• _Collected data_:

────────────────

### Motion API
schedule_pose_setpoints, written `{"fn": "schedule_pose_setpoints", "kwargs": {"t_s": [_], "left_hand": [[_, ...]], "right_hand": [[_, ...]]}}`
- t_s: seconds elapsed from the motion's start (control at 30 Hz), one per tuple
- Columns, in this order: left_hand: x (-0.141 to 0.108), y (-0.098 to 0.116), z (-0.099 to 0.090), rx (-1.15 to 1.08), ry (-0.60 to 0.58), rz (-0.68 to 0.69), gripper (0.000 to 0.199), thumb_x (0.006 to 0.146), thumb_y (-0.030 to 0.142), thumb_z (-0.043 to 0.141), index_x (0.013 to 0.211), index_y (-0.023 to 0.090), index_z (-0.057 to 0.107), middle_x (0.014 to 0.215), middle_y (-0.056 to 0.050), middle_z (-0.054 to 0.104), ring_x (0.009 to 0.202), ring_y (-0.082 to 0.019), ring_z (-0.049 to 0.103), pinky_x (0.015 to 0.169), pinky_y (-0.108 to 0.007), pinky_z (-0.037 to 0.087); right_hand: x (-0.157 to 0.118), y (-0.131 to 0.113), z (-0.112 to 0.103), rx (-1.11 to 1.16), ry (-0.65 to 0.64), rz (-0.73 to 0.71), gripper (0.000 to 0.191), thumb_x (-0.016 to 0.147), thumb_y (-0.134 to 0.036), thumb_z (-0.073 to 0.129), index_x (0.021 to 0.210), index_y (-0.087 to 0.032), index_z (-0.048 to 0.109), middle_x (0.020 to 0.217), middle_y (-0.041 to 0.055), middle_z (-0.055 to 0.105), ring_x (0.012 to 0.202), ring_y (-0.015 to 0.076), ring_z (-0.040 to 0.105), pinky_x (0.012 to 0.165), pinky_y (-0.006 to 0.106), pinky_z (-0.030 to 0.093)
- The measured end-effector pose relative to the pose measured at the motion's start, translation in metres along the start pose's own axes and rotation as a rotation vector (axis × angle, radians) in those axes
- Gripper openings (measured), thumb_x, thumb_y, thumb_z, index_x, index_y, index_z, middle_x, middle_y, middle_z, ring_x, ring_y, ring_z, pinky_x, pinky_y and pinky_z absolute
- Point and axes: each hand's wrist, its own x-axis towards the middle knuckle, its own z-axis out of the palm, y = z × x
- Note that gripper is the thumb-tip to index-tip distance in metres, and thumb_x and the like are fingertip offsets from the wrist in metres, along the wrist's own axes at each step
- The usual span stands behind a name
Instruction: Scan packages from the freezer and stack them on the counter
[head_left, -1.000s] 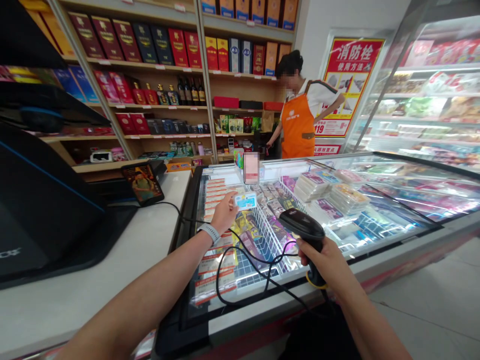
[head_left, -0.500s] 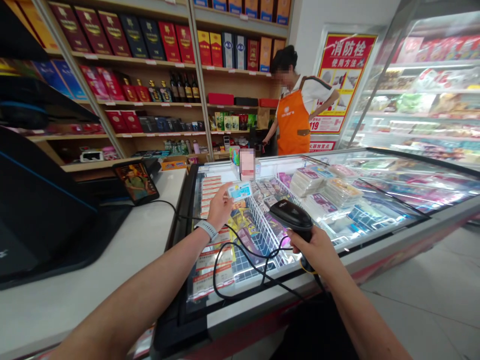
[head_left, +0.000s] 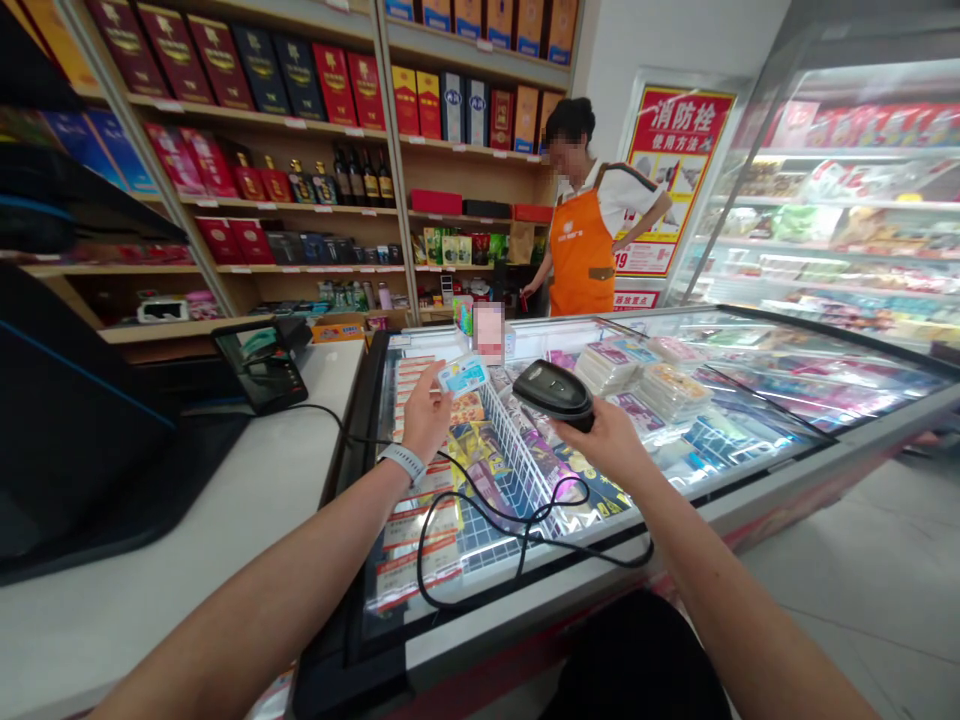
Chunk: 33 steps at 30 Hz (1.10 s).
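My left hand [head_left: 427, 412] is closed on the edge of a small blue-and-white packet [head_left: 463, 376], held up above the glass top of a chest freezer [head_left: 442, 640]. To its right, my right hand [head_left: 611, 440] grips a black barcode scanner [head_left: 553, 392] by its handle, most of which the fingers hide. The scanner's head points left toward the packet, with a gap between them. A black cable [head_left: 480, 605] lies in loops across the freezer glass. Under the glass, a white wire basket [head_left: 517, 450] divides several colourful packages.
A person in an orange apron [head_left: 583, 255] stands behind the freezer. At left are a white counter [head_left: 300, 470], a phone-like screen [head_left: 260, 365] and a dark machine [head_left: 75, 430]. Stacked packs [head_left: 675, 395] show at right. Shelves of boxes [head_left: 337, 90] line the back.
My right hand has raised the scanner and brought it left, nearer the packet. The packet has shifted slightly left and tilted. The picture on the phone-like screen has changed.
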Motion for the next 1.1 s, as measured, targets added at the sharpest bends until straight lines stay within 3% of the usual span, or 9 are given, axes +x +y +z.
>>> {"fn": "schedule_pose_setpoints", "kwargs": {"t_s": [0.13, 0.23, 0.43, 0.57, 0.7, 0.87, 1.1], "left_hand": [[0.004, 0.001, -0.005, -0.003, 0.018, -0.022, 0.058, 0.082, 0.016, 0.059, 0.138, 0.025, 0.049, 0.109, -0.005, 0.067, 0.083, -0.016, 0.067, 0.075, -0.029, 0.058], [0.006, 0.003, -0.007, 0.000, 0.036, -0.057, 0.059, 0.081, 0.016, 0.058, 0.139, 0.025, 0.048, 0.104, -0.005, 0.068, 0.081, -0.016, 0.067, 0.075, -0.029, 0.058], [0.006, 0.007, -0.008, -0.038, 0.036, -0.080, 0.059, 0.081, 0.015, 0.056, 0.138, 0.023, 0.048, 0.106, -0.005, 0.066, 0.081, -0.015, 0.067, 0.078, -0.030, 0.058], [0.004, 0.009, -0.008, -0.025, 0.048, -0.060, 0.058, 0.081, 0.014, 0.056, 0.137, 0.024, 0.049, 0.113, -0.006, 0.066, 0.083, -0.015, 0.066, 0.079, -0.030, 0.058], [0.002, 0.014, -0.008, -0.021, 0.038, -0.058, 0.056, 0.082, 0.015, 0.055, 0.137, 0.025, 0.049, 0.117, -0.006, 0.065, 0.084, -0.015, 0.065, 0.079, -0.031, 0.058], [0.000, 0.018, -0.008, -0.015, 0.036, -0.048, 0.054, 0.082, 0.015, 0.055, 0.135, 0.024, 0.050, 0.121, -0.006, 0.063, 0.087, -0.014, 0.065, 0.082, -0.030, 0.057], [-0.001, 0.014, -0.007, -0.011, 0.041, -0.042, 0.054, 0.083, 0.016, 0.055, 0.136, 0.024, 0.048, 0.118, -0.006, 0.064, 0.083, -0.013, 0.065, 0.077, -0.027, 0.057]], "right_hand": [[0.028, -0.001, 0.003, 0.051, 0.095, -0.148, 0.031, 0.073, -0.032, 0.065, 0.100, -0.017, 0.068, 0.084, 0.0038, 0.072, 0.078, 0.0208, 0.065, 0.071, 0.029, 0.047], [0.039, 0.001, 0.016, 0.040, 0.086, -0.193, 0.036, 0.073, -0.027, 0.064, 0.107, -0.017, 0.067, 0.086, 0.0040, 0.072, 0.079, 0.0212, 0.065, 0.072, 0.029, 0.046], [0.025, 0.005, 0.049, -0.088, -0.137, -0.144, 0.023, 0.071, -0.027, 0.066, 0.094, -0.021, 0.070, 0.079, 0.0038, 0.073, 0.076, 0.0229, 0.068, 0.068, 0.028, 0.045], [0.016, 0.006, 0.061, -0.023, -0.129, -0.088, 0.025, 0.075, -0.033, 0.066, 0.097, -0.021, 0.070, 0.083, 0.0038, 0.074, 0.079, 0.0235, 0.069, 0.068, 0.028, 0.046], [0.012, 0.007, 0.065, -0.027, -0.076, -0.071, 0.028, 0.074, -0.033, 0.066, 0.099, -0.022, 0.071, 0.083, 0.0044, 0.075, 0.079, 0.0239, 0.069, 0.069, 0.029, 0.046], [0.010, 0.007, 0.065, 0.014, -0.098, -0.065, 0.024, 0.073, -0.032, 0.065, 0.094, -0.020, 0.071, 0.081, 0.0047, 0.074, 0.079, 0.0237, 0.069, 0.072, 0.030, 0.047], [0.012, 0.009, 0.059, 0.041, -0.064, -0.047, 0.031, 0.075, -0.037, 0.065, 0.100, -0.022, 0.072, 0.084, 0.0036, 0.075, 0.080, 0.0244, 0.070, 0.070, 0.030, 0.048]]}}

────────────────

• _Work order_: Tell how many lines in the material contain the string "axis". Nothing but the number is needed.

• _Task output_: 2